Set down, exactly as written, every line from the top of the records below to the line containing "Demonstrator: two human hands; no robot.", both ends included, and no others.

--- PROVIDED MATERIAL ---

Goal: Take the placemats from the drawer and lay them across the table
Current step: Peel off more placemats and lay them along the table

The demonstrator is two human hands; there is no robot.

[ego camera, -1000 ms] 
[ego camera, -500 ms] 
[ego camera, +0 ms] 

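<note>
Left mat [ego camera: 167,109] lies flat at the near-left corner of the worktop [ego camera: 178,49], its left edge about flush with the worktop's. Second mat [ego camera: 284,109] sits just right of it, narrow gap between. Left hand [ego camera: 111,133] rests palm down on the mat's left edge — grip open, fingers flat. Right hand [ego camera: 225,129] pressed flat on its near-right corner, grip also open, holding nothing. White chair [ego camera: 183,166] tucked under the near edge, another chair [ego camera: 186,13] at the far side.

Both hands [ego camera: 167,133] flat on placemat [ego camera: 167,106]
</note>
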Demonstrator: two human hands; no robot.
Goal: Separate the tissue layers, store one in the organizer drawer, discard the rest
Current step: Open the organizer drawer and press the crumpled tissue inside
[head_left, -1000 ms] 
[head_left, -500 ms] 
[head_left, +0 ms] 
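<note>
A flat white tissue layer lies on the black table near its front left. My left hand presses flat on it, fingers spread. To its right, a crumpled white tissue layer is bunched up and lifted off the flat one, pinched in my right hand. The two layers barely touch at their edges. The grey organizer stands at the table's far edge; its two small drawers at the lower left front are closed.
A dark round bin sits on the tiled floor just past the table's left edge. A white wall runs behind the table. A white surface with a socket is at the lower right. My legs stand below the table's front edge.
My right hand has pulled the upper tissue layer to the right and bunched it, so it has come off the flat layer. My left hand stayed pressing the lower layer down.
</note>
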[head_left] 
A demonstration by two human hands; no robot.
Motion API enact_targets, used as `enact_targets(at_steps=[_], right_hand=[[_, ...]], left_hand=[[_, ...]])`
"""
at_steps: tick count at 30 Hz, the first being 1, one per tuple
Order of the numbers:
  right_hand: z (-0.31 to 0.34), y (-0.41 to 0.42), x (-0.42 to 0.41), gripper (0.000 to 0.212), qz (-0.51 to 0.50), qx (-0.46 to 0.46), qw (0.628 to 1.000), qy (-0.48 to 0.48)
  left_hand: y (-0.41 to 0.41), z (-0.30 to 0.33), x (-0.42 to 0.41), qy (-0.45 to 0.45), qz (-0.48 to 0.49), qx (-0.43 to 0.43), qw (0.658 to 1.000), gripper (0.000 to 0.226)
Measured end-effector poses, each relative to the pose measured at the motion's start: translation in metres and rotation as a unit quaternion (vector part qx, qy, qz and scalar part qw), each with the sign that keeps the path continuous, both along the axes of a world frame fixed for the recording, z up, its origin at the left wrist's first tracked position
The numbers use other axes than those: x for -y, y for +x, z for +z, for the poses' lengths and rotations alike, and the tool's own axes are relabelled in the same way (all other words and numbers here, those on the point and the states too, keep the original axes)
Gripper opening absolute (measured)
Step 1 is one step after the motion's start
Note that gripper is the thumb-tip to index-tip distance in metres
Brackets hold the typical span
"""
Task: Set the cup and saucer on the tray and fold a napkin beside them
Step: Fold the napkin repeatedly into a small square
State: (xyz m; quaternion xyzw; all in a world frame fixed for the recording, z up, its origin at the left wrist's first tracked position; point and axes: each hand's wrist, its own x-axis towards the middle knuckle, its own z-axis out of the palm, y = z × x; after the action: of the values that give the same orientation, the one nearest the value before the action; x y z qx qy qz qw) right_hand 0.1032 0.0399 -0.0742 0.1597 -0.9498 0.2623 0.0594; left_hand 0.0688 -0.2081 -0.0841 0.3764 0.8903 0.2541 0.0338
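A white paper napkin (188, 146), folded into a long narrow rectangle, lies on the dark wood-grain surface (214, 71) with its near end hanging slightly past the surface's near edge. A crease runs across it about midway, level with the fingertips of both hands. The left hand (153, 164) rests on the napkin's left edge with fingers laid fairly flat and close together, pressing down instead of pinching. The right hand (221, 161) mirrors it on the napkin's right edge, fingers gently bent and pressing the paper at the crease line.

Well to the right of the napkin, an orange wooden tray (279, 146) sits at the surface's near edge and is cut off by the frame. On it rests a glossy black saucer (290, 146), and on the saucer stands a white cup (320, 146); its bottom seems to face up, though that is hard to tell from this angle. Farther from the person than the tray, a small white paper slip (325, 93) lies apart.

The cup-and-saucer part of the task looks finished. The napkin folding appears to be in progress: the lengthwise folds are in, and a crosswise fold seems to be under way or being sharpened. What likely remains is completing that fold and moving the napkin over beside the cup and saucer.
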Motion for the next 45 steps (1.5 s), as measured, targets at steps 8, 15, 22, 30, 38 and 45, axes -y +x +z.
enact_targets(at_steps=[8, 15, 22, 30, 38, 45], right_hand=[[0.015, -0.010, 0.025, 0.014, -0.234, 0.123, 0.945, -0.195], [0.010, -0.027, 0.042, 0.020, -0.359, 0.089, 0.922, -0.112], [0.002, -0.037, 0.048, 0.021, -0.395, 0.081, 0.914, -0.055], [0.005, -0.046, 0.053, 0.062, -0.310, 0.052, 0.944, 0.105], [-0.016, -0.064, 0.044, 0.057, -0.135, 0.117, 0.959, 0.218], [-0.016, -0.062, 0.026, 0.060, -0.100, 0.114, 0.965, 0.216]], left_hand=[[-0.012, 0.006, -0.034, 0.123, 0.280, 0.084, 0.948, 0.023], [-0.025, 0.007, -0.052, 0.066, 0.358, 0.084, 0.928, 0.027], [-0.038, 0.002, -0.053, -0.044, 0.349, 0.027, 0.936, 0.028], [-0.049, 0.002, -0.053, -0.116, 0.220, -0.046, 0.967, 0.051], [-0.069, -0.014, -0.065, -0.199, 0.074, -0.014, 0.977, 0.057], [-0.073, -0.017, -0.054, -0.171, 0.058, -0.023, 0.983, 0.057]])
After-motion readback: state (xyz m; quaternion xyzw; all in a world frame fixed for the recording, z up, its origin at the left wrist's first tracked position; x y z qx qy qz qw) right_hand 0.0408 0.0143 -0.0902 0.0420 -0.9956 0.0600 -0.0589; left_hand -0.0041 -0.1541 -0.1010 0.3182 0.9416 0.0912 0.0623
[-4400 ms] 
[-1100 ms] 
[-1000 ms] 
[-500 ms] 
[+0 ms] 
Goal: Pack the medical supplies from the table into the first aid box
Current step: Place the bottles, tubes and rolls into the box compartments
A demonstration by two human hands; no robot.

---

**YOUR SOLUTION**
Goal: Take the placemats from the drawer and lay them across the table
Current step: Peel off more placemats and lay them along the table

The demonstrator is two human hands; there is no robot.

[ego camera, -1000 ms] 
[ego camera, -500 ms] 
[ego camera, +0 ms] 

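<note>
Left mat [ego camera: 167,109] lies flat at the near-left corner of the worktop [ego camera: 178,49], its left edge about flush with the worktop's. Second mat [ego camera: 284,109] sits just right of it, narrow gap between. Left hand [ego camera: 111,133] rests palm down on the mat's left edge — grip open, fingers flat. Right hand [ego camera: 225,129] pressed flat on its near-right corner, grip also open, holding nothing. White chair [ego camera: 183,166] tucked under the near edge, another chair [ego camera: 186,13] at the far side.

Both hands [ego camera: 167,133] flat on placemat [ego camera: 167,106]
</note>
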Demonstrator: two human hands; no robot.

No more output is required.